Грехи юности | страница 153
— Как ты чувствуешь себя, дорогая? — обратился к Сьюзен отец, стараясь перевести разговор на другую тему.
— Отлично, папа, правда. Только мне хочется кое о чем поговорить с вами.
Мать хмуро взглянула на нее.
— Когда ты произнесла эти слова в последний раз…
— Фрида, дай ей сказать!
Сьюзен секунду замешкалась — а может, не стоит. Да ладно, черт подери, пусть знают. Скажет, и делу конец.
— Я решила оставить ребенка.
На секунду в комнате воцарилась гробовая тишина.
Вдруг отец с силой хлопнул кулаком по столу. Лицо его побагровело, губы задрожали. Но, как всегда, мать успела его опередить.
— Да что же это такое! — возмутилась она. — Сначала она заявляет о своей беременности, затем отказывается делать аборт, теперь она собирается оставить ребенка! Если так и дальше пойдет, она меня до инфаркта доведет, честное слово!
— Сьюзен, ты шутишь! — бросил отец.
Сьюзен встала, подошла к буфету, дотронулась до серебряных подсвечников.
— Вас это никоим образом не коснется, не беспокойтесь, — проговорила она.
— Не коснется? — закричала мать. — А тебе не приходило в голову, что это нас уже коснулось!
— Я собираюсь пойти работать и содержать себя и ребенка.
— Работать, говоришь? — рявкнул отец, словно стряхивая с себя деланное спокойствие. — А как же аспирантура?
Ты что, собралась бросить ее? И какую работу ты рассчитываешь получить со своим английским дипломом? А где ты собираешься жить? Уж конечно, не с нами.
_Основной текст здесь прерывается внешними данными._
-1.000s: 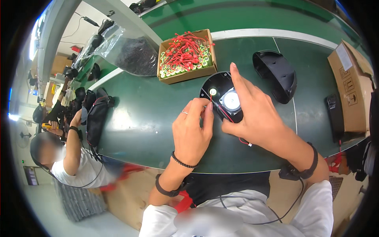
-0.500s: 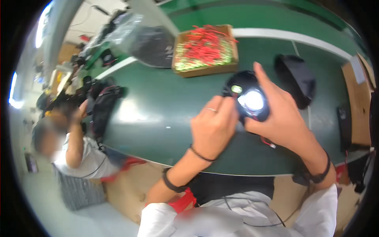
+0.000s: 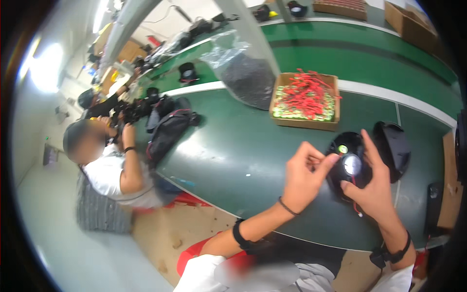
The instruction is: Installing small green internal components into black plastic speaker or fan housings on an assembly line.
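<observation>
My right hand [image 3: 373, 191] grips a round black housing [image 3: 336, 181] by its right side, thumb on the front and fingers along the edge. Set in the housing are a shiny round disc [image 3: 351, 165] and a small green-ended cell [image 3: 343, 149]. A red wire [image 3: 354, 182] hangs from it, ending in a small white plug. At the housing's left edge my left hand [image 3: 302, 177] is closed in a pinch, its thumb tip against or just before the rim. Whatever those fingers hold cannot be made out. Right behind the housing lies a black curved shell [image 3: 393, 152].
A cardboard box [image 3: 304, 124] of green cells with red wires stands behind my hands. Beside it are a plastic bag [image 3: 248, 82] of dark parts and a metal post. A black bag [image 3: 168, 131] lies near a seated co-worker [image 3: 114, 168] on the left. Another carton [image 3: 450, 180] is at right.
The view has swung left and up. The bright disc glares less now. My left hand has drawn back from the housing's front to its left edge; the right keeps its grip.
</observation>
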The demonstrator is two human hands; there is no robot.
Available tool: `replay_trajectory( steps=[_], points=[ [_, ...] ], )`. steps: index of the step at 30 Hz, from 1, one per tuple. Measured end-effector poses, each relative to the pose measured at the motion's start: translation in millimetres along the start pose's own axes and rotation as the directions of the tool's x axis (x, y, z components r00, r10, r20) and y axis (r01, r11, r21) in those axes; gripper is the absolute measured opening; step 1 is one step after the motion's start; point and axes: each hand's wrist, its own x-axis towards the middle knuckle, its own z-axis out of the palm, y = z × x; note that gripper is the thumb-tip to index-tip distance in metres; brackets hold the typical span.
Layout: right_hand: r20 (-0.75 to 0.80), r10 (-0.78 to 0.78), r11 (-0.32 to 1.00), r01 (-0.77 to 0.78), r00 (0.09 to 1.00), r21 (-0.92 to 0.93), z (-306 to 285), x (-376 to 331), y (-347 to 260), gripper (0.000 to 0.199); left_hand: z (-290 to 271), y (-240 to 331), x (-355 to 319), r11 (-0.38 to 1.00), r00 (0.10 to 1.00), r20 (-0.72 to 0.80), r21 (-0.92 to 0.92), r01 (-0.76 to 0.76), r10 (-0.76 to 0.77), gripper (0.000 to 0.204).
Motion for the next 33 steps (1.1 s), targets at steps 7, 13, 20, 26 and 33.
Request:
replay_trajectory(
  steps=[7, 13, 20, 26, 33],
  points=[
    [0.088, -0.127, 0.968, 0.104, 0.988, 0.228, -3, 12, 12, 0.107, -23, 7, 28, 0.984, 0.927, 0.375, -0.165, 0.07, -0.003, 0.061],
    [0.096, -0.134, 0.972, 0.112, 0.986, 0.207, -14, 9, 7, 0.107, -14, 12, 31, 0.934, 0.819, 0.571, -0.265, 0.241, -0.049, 0.06],
    [-0.102, -0.345, 0.925, 0.319, 0.933, -0.207, -23, 10, -2, 0.077, -4, 10, 40, 0.981, 0.922, 0.337, -0.046, -0.187, 0.191, 0.06],
    [-0.074, -0.391, 0.891, 0.357, 0.917, -0.281, -13, 10, 6, 0.025, -8, 7, 40, 0.959, 0.918, 0.31, 0.056, -0.277, 0.247, 0.064],
    [-0.122, -0.297, 0.932, 0.261, 0.947, -0.251, -8, 6, 8, 0.014, -9, 3, 34, 0.957, 0.939, 0.218, 0.051, -0.284, 0.267, 0.067]
  ],
)
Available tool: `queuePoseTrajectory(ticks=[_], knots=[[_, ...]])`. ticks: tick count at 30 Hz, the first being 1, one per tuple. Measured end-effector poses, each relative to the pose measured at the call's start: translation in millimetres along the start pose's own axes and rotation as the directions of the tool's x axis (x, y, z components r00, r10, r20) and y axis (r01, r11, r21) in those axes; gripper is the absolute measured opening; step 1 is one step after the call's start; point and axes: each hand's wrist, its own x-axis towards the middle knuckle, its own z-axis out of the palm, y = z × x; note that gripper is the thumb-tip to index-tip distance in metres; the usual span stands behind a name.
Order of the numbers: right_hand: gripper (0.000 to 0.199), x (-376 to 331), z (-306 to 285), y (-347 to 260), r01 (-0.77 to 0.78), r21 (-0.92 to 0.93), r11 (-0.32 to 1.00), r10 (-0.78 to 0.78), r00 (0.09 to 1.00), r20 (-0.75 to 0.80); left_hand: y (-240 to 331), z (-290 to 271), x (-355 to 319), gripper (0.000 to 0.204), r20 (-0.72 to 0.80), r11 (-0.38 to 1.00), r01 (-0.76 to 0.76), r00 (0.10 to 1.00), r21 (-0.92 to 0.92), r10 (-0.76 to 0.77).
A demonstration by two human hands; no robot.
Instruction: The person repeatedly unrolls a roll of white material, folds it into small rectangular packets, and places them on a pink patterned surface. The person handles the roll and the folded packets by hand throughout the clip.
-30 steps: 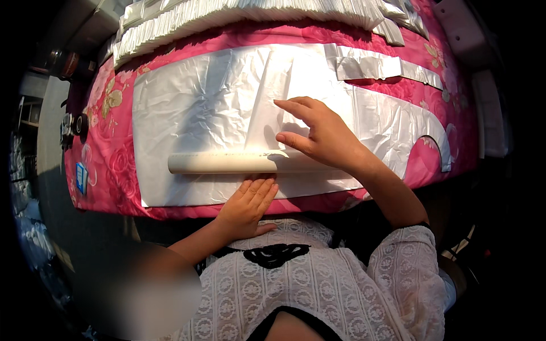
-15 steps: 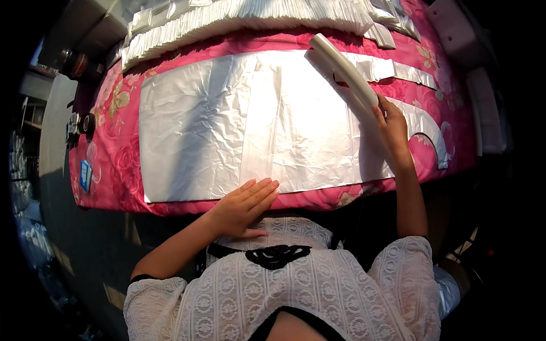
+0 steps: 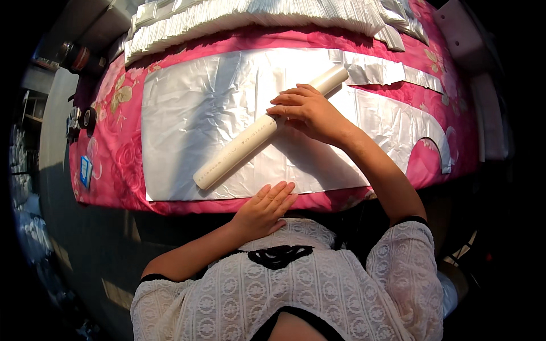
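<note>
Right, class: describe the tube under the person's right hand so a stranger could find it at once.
Start at the table with the pink flowered cloth and find the big silvery plastic sheet spread across it. Lying slantwise on that sheet, under the right hand, is a long cream tube. It is the only round, stiff thing there; everything around it is flat.

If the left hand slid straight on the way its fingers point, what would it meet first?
Probably the near edge of the white plastic sheet, which the left hand fingertips already reach; beyond that, the cream tube under the right hand.
</note>
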Motion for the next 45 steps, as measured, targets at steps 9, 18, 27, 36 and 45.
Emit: queuePoseTrajectory(ticks=[9,18,27,36,45], knots=[[0.041,68,12,67,0.023,-0.035,0.999,-0.026,0.996,-0.088,1,-2,3,0.047,0.016,0.986,-0.085,0.996,0.141,0.084],[0.048,-20,8,-32,-0.045,0.286,0.957,0.001,0.988,0.155,-21,-17,-23,0.040,-0.106,0.995,-0.062,0.993,-0.080,0.054],[0.049,-54,15,-66,-0.019,0.185,0.982,-0.027,0.970,0.243,-34,-26,-14,0.031,-0.317,0.891,-0.218,0.944,-0.398,0.089],[0.044,-69,34,-67,-0.087,-0.018,0.996,0.088,0.994,0.070,-47,-41,10,0.059,-0.174,0.974,0.050,0.981,-0.220,-0.090],[0.022,-57,23,-61,-0.260,0.123,0.958,0.260,0.965,0.018,-55,-40,24,0.046,-0.227,0.897,0.183,0.929,-0.403,-0.291]])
Сьюзен остолбенела от его резких слов. Отец по-настоящему рассердился на нее единственный раз в жизни, когда она отказалась сидеть дома семь дней после смерти дедушки, как того требовал древний еврейский обычай. В то время ей было всего шестнадцать. Гонору было хоть отбавляй и ни малейшего уважения к семейным устоям и традициям, что в ее возрасте было вполне объяснимо. Тогда гнев отца напугал ее, но она все равно не уступила бы ему, если бы не мудрые слова бабушки: «Пусть внучка поступает так, как ей подсказывает сердце».
Сьюзен сдалась и семь дней провела в стенах дома. Но теперь она взрослая: это ее жизнь, ее ребенок, и она за него в ответе.
Откинув назад гриву черных волос, Сьюзен собрала все свое мужество и спокойно сказала:
— Ничего, найду какую-нибудь работу. В издательстве, например. Или стану преподавать. А жить буду в Гринвич-Виллидж.
— В Гринвич-Виллидж?!
У матери было предобморочное состояние.
— Если ты это сделаешь, я тебя и на порог своего дома т. пущу! — отрезал отец, вставая. — Пошли, Фрида. Я ухожу.